PROMPT
Leave the pictures out. Return all other data exactly.

COLLECTED MATERIAL
□ □ □

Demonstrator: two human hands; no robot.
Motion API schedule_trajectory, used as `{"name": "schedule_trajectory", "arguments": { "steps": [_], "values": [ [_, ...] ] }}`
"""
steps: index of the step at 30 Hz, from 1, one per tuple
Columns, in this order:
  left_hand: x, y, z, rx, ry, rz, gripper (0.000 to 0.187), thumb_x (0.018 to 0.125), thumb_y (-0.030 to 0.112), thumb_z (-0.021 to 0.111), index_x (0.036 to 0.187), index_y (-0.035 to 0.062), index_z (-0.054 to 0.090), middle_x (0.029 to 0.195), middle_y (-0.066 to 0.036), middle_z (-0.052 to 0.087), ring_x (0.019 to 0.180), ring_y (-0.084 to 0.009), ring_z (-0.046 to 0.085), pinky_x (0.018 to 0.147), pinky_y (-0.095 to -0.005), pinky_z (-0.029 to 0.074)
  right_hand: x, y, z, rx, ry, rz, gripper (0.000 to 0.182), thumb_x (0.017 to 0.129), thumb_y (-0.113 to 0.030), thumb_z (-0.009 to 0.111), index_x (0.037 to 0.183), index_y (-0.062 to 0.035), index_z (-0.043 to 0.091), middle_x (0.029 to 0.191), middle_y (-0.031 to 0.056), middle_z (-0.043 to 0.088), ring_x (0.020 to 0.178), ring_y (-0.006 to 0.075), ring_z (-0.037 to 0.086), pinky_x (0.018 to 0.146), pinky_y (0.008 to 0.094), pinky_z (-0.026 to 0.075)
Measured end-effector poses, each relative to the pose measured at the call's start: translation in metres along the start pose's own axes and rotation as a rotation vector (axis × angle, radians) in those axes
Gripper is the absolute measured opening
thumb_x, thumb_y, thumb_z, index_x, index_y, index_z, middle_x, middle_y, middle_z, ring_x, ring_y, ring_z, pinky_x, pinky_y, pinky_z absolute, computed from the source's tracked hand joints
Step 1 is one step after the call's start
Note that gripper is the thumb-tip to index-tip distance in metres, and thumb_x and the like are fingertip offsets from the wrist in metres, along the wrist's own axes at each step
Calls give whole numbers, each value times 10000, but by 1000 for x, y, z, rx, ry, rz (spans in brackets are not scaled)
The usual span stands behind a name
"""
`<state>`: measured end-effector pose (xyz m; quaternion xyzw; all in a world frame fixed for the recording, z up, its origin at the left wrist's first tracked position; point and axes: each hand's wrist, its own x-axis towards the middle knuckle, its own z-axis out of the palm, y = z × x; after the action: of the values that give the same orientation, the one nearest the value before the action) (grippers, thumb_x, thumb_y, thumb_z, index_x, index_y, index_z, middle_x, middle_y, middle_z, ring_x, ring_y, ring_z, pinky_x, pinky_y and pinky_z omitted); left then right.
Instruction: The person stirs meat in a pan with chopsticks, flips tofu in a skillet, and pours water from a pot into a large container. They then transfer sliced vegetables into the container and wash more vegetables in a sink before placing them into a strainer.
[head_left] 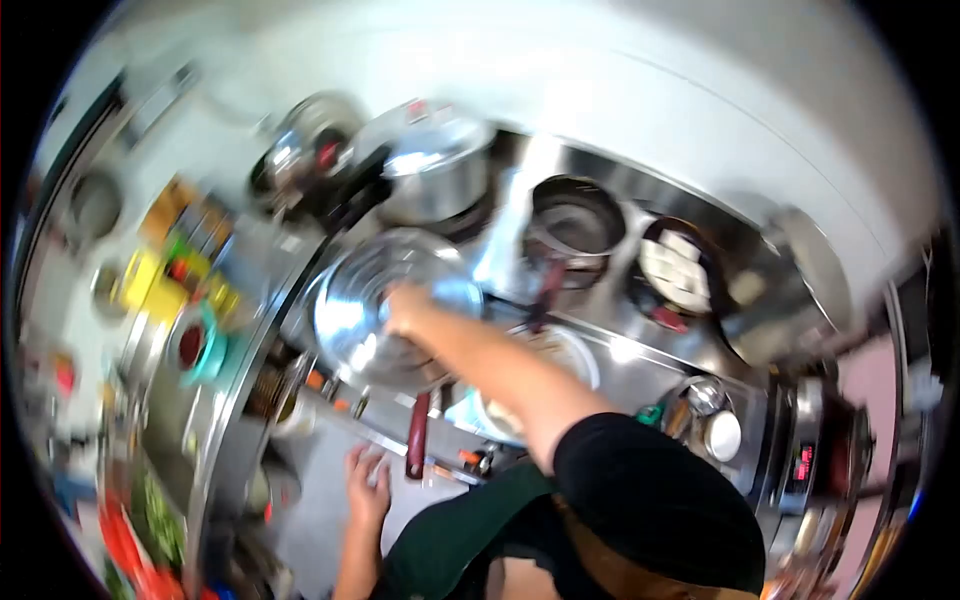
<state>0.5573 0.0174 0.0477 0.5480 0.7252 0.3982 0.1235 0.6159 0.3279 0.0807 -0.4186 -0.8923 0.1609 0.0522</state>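
My right hand (405,308) reaches across the stove, its fingers closed at the middle of a large shiny pot lid (345,325). The knob under the fingers is hidden. Beneath the lid a pan's dark red handle (418,437) sticks out toward me; the pan itself is mostly covered. My left hand (368,485) hangs in front of the counter edge, left of that handle, fingers apart and holding nothing. Partly behind my right forearm stands a white bowl (578,362) with pale contents.
A large pressure cooker (435,170) stands at the back left. Farther right are a dark saucepan (578,215) and a pan of white pieces (675,270). A sink (165,425) and a teal cup (212,350) lie left. A white cup (722,437) sits right.
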Motion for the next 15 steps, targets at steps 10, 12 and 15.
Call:
{"name": "schedule_trajectory", "arguments": {
  "steps": [10, 12, 15],
  "values": [
    [12, -12, -6, 56, -41, 82, 241, 778, 108, 585, 1001, 21, 560, 989, -109, 542, 687, -172, 527, 556, -249, 427, -13, 27, 11, -53, -50, 233, 354, 641, -200, 629, 982, -106, 600, 1089, 86, 498, 1039, 240, 441, 840, 398, 312],
    [25, -33, 0, -35, -25, 80, 260, 795, 137, 559, 1029, 24, 554, 901, -98, 590, 694, -178, 516, 601, -277, 424, -43, 25, -9, -16, 4, 178, 354, 645, -201, 627, 984, -103, 598, 1101, 91, 485, 1055, 246, 421, 844, 407, 311],
    [59, -18, 8, -1009, 108, -461, 108, 780, 79, 537, 882, 47, 532, 852, -45, 524, 632, -101, 487, 533, -184, 399, -83, 29, -23, 136, 127, 48, 402, 656, -215, 627, 1033, -93, 561, 1138, 96, 442, 1087, 260, 377, 863, 429, 304]
  ]
}}
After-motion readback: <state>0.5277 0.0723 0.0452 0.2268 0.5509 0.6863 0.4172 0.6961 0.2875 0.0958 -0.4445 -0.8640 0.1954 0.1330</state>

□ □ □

ANSWER TO THIS EXERCISE
Demonstrator: two human hands; no robot.
Motion API schedule_trajectory, used as `{"name": "schedule_trajectory", "arguments": { "steps": [_], "values": [ [_, ...] ] }}`
"""
steps: index of the step at 30 Hz, from 1, one per tuple
Columns, in this order:
  left_hand: x, y, z, rx, ry, rz, gripper (0.000 to 0.187), thumb_x (0.018 to 0.125), thumb_y (-0.030 to 0.112), thumb_z (-0.021 to 0.111), index_x (0.036 to 0.187), index_y (-0.035 to 0.062), index_z (-0.054 to 0.090), middle_x (0.029 to 0.195), middle_y (-0.066 to 0.036), middle_z (-0.052 to 0.087), ring_x (0.019 to 0.180), ring_y (-0.084 to 0.009), ring_z (-0.046 to 0.085), pinky_x (0.018 to 0.147), pinky_y (-0.095 to -0.005), pinky_z (-0.029 to 0.074)
  right_hand: x, y, z, rx, ry, rz, gripper (0.000 to 0.182), thumb_x (0.017 to 0.129), thumb_y (-0.113 to 0.030), thumb_z (-0.009 to 0.111), index_x (0.037 to 0.183), index_y (-0.062 to 0.035), index_z (-0.043 to 0.091), middle_x (0.029 to 0.191), middle_y (-0.031 to 0.056), middle_z (-0.043 to 0.088), ring_x (0.020 to 0.178), ring_y (-0.006 to 0.075), ring_z (-0.037 to 0.086), pinky_x (0.018 to 0.146), pinky_y (0.008 to 0.094), pinky_z (-0.026 to 0.075)
Measured end-effector poses, each relative to the pose measured at the call's start: translation in metres along the start pose's own axes and rotation as a rotation vector (axis × angle, radians) in those axes
Gripper is the absolute measured opening
thumb_x, thumb_y, thumb_z, index_x, index_y, index_z, middle_x, middle_y, middle_z, ring_x, ring_y, ring_z, pinky_x, pinky_y, pinky_z absolute, computed from the source's tracked hand joints
Step 1 is one step after the call's start
Note that gripper is the thumb-tip to index-tip distance in metres, and thumb_x and the like are fingertip offsets from the wrist in metres, along the wrist's own axes at each step
Calls give whole numbers, each value times 10000, but by 1000 for x, y, z, rx, ry, rz (spans in brackets are not scaled)
The usual span stands behind a name
"""
`<state>`: measured end-effector pose (xyz m; quaternion xyzw; all in a world frame fixed for the recording, z up, its origin at the left wrist's first tracked position; point and axes: each hand's wrist, its own x-axis towards the middle knuckle, its own z-axis out of the palm, y = z × x; after the action: of the values that give the same orientation, the one nearest the value before the action) (grippers, thumb_x, thumb_y, thumb_z, index_x, index_y, index_z, middle_x, middle_y, middle_z, ring_x, ring_y, ring_z, pinky_x, pinky_y and pinky_z omitted); left then right.
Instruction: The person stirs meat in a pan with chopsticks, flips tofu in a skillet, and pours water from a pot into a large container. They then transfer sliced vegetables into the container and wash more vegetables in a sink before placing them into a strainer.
[head_left] 
<state>0.5573 0.0174 0.0477 0.5480 0.7252 0.3982 0.1235 0.6159 0.3279 0.0807 -0.4186 -0.8923 0.1609 0.0522</state>
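My right hand (405,308) reaches across the stove, its fingers closed at the middle of a large shiny pot lid (345,325). The knob under the fingers is hidden. Beneath the lid a pan's dark red handle (418,437) sticks out toward me; the pan itself is mostly covered. My left hand (368,485) hangs in front of the counter edge, left of that handle, fingers apart and holding nothing. Partly behind my right forearm stands a white bowl (578,362) with pale contents.
A large pressure cooker (435,170) stands at the back left. Farther right are a dark saucepan (578,215) and a pan of white pieces (675,270). A sink (165,425) and a teal cup (212,350) lie left. A white cup (722,437) sits right.
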Motion for the next 15 steps, targets at steps 10, 12 and 15.
Call:
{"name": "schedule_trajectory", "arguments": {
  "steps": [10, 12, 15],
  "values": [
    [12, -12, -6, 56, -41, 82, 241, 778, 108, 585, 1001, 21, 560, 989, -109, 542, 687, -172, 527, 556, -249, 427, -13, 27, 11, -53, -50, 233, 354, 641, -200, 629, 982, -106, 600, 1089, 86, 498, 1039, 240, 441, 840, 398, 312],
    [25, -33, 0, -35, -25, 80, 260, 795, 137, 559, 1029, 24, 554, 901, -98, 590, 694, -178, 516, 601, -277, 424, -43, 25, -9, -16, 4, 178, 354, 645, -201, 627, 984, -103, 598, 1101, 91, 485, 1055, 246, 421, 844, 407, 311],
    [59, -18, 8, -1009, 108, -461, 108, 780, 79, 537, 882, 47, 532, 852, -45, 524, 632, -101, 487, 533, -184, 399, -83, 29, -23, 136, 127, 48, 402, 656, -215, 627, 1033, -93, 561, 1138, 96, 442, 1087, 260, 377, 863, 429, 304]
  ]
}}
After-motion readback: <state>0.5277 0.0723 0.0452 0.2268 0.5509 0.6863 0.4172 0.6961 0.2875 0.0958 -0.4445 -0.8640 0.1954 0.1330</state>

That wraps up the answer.